Look through the listing below, and wherever a line has the string "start", pull it out.

# Supplied information:
================
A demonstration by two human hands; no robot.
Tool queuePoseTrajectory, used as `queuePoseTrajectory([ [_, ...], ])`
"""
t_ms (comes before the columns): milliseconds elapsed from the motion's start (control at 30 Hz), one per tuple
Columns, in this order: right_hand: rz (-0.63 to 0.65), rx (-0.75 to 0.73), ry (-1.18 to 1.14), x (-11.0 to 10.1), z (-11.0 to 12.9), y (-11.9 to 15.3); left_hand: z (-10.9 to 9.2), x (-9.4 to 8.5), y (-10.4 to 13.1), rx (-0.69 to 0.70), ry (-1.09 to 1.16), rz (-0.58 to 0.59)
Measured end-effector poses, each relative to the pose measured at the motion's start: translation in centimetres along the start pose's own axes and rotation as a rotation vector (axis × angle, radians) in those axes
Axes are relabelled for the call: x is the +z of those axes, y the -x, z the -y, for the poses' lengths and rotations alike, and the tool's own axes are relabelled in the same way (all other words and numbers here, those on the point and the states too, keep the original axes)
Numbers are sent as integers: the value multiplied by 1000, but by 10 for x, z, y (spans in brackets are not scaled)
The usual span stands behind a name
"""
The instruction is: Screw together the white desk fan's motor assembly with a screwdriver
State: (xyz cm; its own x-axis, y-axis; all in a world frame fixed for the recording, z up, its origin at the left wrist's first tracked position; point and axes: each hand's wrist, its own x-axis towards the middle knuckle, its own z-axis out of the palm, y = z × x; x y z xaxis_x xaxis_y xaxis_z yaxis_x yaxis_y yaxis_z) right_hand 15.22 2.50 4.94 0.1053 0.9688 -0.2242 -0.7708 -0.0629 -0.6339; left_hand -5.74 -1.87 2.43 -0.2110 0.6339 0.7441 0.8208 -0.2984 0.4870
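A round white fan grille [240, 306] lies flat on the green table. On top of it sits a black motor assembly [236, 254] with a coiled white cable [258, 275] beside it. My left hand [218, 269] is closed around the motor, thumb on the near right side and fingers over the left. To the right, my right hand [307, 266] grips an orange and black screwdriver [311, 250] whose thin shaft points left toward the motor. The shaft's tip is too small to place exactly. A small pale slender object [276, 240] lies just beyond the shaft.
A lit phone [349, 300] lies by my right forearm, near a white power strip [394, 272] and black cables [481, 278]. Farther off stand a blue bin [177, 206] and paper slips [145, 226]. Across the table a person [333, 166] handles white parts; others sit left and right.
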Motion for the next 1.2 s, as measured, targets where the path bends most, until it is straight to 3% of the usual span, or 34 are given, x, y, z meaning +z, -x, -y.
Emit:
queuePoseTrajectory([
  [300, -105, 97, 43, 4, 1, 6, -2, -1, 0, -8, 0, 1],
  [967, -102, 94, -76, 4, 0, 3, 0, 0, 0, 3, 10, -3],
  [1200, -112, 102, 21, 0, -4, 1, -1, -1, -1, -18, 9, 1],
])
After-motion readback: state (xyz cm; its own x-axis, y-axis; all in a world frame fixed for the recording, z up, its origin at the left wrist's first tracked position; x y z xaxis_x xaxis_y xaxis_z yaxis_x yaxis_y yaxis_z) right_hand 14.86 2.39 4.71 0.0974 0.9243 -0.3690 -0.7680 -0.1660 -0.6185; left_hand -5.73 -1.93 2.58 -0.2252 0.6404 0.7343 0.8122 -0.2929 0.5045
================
# Response to the exercise:
t_ms (comes before the columns): milliseconds elapsed from the motion's start (control at 30 Hz), one per tuple
Measured end-effector poses, each relative to the pose measured at the motion's start: translation in centimetres along the start pose's own axes and rotation as a rotation vector (axis × angle, radians) in those axes

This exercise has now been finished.